1. A processor comprising:
a plurality of tiles, each of the plurality of tiles comprising:
A vector core;
a slice of a shared software-controlled scratchpad memory;
The processor further comprises:
a scalar core configured to dispatch tasks to the plurality of tiles;
a memory coupled to the plurality of tiles and to the scalar core.

The processor of claim 1, wherein each tile is configured to perform an independent calculation.

The processor of claim 1, wherein the vector core in each of the tiles includes multiple single instruction, multiple data (SIMD) processing lanes.

The processor of claim 1, wherein multiple tiles of the plurality of tiles issue memory requests to a main memory in parallel.

The processor of claim 1, wherein the vector core in each of the plurality of tiles is configured to generate a data-dependent address stream to any level of a memory hierarchy.

The processor of claim 5, wherein each data-dependent address stream corresponds to a sequence of addresses, and the length and specific values of the addresses in the sequence are data-dependent and known only at run-time.

The processor of claim 5, wherein the vector core in each of the plurality of tiles is configured to represent the data-dependent address stream while decoupling the high performance servicing of the data-dependent address stream to a microarchitecture.

The processor of claim 7, wherein the microarchitecture includes a scatter-gather engine for the high performance servicing of the data-dependent address stream.

The processor of claim 7, wherein the data-dependent address stream includes multiple addressing modes, run-time configurable transfer sizes, and indirect memory accesses with atomic arithmetic updates.

The processor of claim 1, wherein the vector core in each of the plurality of tiles includes a circular buffer instruction that enables transfer and access of a dynamically sized data stream over a statically sized region of memory.

The processor of claim 10, further comprising a microarchitecture configured to track run-time buffer sizes of the dynamically sized data stream.

11. The processor of claim 10, wherein the vector core in each of the plurality of tiles is configured to provide run-time configuration and access regions of the tile-local scratch pad memory as in-order circular first-in-first-out (FIFO) accesses without precluding out-of-order accesses to the same regions of the tile-local scratch pad memory.

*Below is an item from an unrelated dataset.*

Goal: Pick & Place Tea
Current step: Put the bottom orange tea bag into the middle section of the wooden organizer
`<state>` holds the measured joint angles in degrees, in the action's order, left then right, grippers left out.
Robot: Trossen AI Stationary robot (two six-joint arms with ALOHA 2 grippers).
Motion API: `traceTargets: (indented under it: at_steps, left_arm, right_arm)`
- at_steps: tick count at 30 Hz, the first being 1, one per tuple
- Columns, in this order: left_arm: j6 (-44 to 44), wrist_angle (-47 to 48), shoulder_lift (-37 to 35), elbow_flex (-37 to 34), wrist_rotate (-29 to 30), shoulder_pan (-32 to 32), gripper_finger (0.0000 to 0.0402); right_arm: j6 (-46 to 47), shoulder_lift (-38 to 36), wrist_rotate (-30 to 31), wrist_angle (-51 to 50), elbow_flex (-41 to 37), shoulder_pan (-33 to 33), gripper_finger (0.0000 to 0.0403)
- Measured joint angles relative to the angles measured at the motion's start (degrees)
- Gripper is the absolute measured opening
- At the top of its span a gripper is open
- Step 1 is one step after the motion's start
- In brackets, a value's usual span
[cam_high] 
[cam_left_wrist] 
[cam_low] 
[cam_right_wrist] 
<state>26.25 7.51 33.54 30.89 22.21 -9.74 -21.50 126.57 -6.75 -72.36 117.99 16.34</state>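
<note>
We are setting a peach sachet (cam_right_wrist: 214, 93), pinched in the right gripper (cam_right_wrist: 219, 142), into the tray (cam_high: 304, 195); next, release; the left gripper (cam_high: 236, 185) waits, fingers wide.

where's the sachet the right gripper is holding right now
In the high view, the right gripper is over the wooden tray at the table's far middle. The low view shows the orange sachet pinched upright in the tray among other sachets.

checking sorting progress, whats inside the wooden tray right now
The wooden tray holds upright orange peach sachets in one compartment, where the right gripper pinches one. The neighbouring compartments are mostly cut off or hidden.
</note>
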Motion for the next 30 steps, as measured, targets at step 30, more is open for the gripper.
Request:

The processor of claim 12, wherein the in-order circular FIFO access, in conjunction with the microarchitecture, enables the dynamically sized data stream on a statically sized region of the tile-local scratch pad memory.

The processor of claim 1, wherein each tile includes a scatter-gather engine configured to manage issuing, fetching, tracking, and ordering of data streams.

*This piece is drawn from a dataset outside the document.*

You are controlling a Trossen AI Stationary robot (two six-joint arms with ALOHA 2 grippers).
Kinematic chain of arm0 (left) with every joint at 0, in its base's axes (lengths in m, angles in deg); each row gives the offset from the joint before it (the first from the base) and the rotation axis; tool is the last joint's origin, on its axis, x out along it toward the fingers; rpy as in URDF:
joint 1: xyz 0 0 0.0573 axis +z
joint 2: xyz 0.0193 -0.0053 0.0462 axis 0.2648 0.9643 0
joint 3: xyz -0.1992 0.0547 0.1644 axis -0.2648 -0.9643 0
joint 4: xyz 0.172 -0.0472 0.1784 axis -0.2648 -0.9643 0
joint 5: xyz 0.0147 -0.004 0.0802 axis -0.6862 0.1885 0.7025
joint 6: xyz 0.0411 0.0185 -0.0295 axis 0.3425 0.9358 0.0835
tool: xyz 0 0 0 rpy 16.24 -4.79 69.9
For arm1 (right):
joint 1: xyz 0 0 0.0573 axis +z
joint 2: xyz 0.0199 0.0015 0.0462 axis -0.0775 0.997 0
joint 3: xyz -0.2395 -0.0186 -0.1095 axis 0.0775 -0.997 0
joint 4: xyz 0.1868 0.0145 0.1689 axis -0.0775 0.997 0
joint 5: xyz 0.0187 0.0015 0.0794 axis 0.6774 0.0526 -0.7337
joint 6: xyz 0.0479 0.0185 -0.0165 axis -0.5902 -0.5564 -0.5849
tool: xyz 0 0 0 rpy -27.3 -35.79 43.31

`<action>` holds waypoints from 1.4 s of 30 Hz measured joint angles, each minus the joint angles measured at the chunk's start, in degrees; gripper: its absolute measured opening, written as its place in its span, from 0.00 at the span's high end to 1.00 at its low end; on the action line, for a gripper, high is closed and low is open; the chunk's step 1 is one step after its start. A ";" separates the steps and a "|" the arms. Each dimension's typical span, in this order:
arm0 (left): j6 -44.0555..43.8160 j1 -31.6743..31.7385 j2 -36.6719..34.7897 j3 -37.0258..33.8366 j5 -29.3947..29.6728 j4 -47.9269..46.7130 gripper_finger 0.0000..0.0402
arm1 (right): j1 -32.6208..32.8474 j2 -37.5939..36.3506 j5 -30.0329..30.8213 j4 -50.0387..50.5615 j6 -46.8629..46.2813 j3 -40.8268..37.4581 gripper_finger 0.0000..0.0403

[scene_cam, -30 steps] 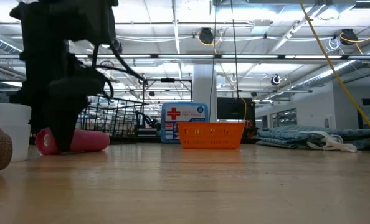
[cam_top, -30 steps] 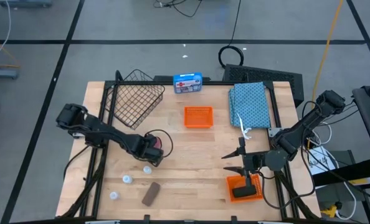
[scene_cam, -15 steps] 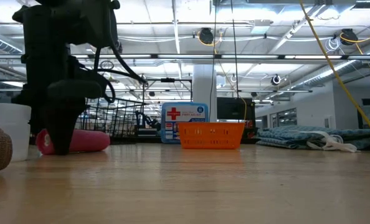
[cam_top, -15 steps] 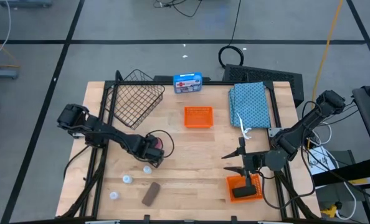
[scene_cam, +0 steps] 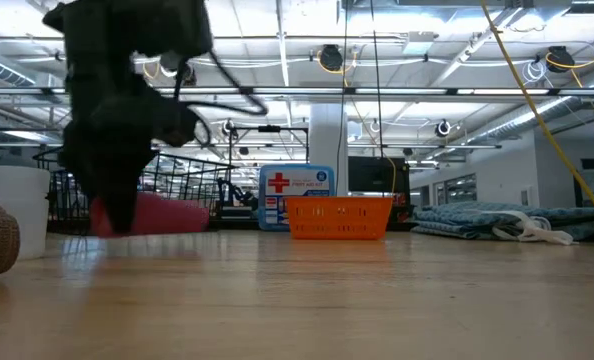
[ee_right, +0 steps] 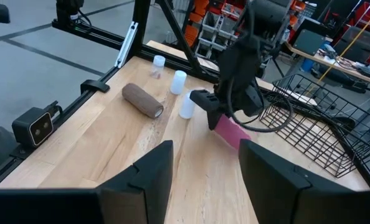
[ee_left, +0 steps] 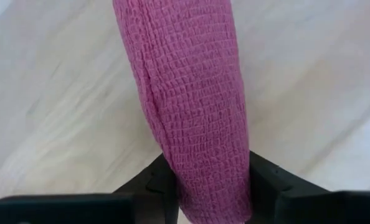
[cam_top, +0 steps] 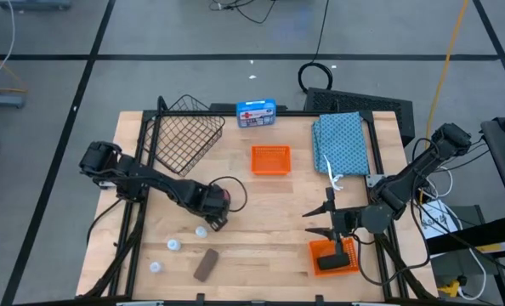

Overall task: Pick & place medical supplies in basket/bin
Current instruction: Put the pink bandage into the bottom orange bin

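Left wrist view shows the pink roll (ee_left: pixel 191 106) clamped between the left gripper's (cam_top: pixel 215 212) two dark fingers (ee_left: pixel 154 186), the wooden tabletop (ee_left: pixel 48 93) behind it. From above, that gripper sits left of the tabletop's centre, just beside one white vial (cam_top: pixel 201 230); two more vials (cam_top: pixel 173 245) and the brown roll (cam_top: pixel 206 264) lie nearer the front edge. In the low view the pink roll appears slightly clear of the surface, though blur makes this hard to judge.

The wire-mesh basket (cam_top: pixel 183 136) stands at the back left — well apart from the held roll. The teal patterned cloth (cam_top: pixel 342 144) lies at the back right, an orange tray (cam_top: pixel 270 159) sits mid-table, and a blue box (cam_top: pixel 256 112) is at the back edge.

The right gripper (cam_top: pixel 320 223) hovers at the front right beside a second orange tray (cam_top: pixel 333 257) holding the black roll (cam_top: pixel 329 262) — its fingers (ee_right: pixel 141 177) spread apart, gripping nothing.
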State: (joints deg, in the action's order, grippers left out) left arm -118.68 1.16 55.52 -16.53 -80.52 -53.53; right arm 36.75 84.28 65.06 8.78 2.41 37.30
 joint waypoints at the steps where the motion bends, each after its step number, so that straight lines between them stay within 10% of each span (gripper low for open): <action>1: 1.56 0.11 0.00 0.93 0.02 -0.02 0.69 | 0.00 0.00 0.00 0.00 -0.02 0.00 0.58; 21: 36.43 0.24 -0.04 21.29 0.29 6.12 0.69 | 0.00 0.00 0.01 0.00 -0.75 0.00 0.58; 42: 40.46 0.26 -0.04 21.54 -3.11 9.62 0.68 | -7.38 0.98 3.68 -21.90 5.87 -10.93 0.58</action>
State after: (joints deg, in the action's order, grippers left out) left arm -78.23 1.42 55.47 5.00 -83.63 -43.91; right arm 29.37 85.25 68.73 -13.12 8.28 26.38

The processor of claim 14, wherein each scatter-gather engine is further configured to maintain at least 256 outstanding read requests in-flight per tile.

The processor of claim 14, wherein each scatter-gather engine is further configured to track and update buffer occupancy to manage flow control.

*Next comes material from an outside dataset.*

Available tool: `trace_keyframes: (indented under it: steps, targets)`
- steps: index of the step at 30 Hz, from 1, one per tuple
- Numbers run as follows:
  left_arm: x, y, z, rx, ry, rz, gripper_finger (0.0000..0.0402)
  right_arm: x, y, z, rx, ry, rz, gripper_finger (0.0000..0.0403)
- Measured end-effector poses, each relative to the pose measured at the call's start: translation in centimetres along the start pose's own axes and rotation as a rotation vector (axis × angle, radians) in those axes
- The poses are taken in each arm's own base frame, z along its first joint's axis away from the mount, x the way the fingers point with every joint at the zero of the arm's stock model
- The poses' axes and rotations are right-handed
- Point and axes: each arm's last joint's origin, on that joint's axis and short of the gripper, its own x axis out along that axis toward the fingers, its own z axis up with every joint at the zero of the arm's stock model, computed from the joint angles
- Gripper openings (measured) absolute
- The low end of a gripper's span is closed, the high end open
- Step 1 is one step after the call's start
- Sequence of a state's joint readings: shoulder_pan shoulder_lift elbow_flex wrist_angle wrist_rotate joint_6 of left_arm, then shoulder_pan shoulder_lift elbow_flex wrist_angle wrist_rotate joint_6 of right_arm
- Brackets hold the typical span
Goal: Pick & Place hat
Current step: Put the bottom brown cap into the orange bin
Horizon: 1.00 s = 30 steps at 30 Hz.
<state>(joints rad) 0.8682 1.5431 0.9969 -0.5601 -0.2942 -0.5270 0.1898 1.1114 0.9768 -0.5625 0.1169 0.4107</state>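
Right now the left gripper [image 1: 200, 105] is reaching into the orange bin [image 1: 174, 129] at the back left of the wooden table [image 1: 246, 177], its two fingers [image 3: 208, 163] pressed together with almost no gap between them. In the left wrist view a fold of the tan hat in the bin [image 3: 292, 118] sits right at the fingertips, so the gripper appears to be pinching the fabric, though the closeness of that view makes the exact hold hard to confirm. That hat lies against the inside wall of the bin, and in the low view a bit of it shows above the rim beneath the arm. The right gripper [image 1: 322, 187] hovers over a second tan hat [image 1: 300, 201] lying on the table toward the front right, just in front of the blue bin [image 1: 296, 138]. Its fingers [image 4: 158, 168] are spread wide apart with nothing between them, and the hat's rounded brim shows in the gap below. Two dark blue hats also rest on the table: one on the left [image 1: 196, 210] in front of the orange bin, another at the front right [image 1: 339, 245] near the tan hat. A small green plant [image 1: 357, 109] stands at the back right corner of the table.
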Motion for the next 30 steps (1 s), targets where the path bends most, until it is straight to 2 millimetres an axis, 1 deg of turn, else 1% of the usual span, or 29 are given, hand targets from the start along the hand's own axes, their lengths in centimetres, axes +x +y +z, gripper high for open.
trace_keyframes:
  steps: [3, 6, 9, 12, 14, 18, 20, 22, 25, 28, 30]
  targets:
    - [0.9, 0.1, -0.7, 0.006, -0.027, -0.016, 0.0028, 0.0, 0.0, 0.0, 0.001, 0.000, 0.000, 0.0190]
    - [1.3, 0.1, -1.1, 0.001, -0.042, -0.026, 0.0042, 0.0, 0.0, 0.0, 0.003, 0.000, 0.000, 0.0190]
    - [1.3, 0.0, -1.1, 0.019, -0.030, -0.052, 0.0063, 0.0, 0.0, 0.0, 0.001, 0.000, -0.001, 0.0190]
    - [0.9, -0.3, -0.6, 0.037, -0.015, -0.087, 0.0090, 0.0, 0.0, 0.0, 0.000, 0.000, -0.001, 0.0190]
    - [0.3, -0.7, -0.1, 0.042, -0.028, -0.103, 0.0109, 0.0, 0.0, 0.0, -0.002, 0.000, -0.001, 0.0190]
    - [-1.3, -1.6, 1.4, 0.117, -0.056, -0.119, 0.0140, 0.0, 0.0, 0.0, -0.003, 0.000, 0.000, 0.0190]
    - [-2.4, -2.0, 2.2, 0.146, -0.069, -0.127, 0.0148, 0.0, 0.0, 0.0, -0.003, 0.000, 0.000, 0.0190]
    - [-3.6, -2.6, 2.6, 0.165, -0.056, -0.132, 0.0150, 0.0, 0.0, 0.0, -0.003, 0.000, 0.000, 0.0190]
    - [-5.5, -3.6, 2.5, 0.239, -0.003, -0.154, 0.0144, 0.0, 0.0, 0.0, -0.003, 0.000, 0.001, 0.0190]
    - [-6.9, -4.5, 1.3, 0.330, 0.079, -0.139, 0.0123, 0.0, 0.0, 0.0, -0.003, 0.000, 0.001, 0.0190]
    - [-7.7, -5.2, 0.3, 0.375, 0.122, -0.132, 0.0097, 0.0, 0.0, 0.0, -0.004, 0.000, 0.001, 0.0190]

The processor of claim 1, wherein each of the subsets of tiles further includes a prefetch unit configured to cooperatively prefetch data stream instructions.

The processor of claim 1, further comprising a cross-lane processing unit configured to accelerate at least one of irregular control flow sequences or intra-vector dependency operations.

The processor of claim 1, wherein each tile is configured to support scatter from an off-chip memory to its scratch pad memory and gather from its scratch pad memory to the off-chip memory.

The processor of claim 1, wherein the subset of tiles is grouped based on a logically configurable vector width.

21. The processor of claim 20, wherein the logically configurable vector width comprises a logical SIMD width.

The processor of claim 1, wherein the processor is part of a machine learning accelerator configured to execute a neural network layer that exhibits semantic sparsity.

23. The processor of claim 22, wherein the neural network layer comprises an embedded neural network or a graph neural network.

23. The processor of claim 22, wherein the processor is connected to several other processors via a network configured to perform distributed scatter-gather and computations required by neural network layer computations that are dynamic, irregular, and memory-bound.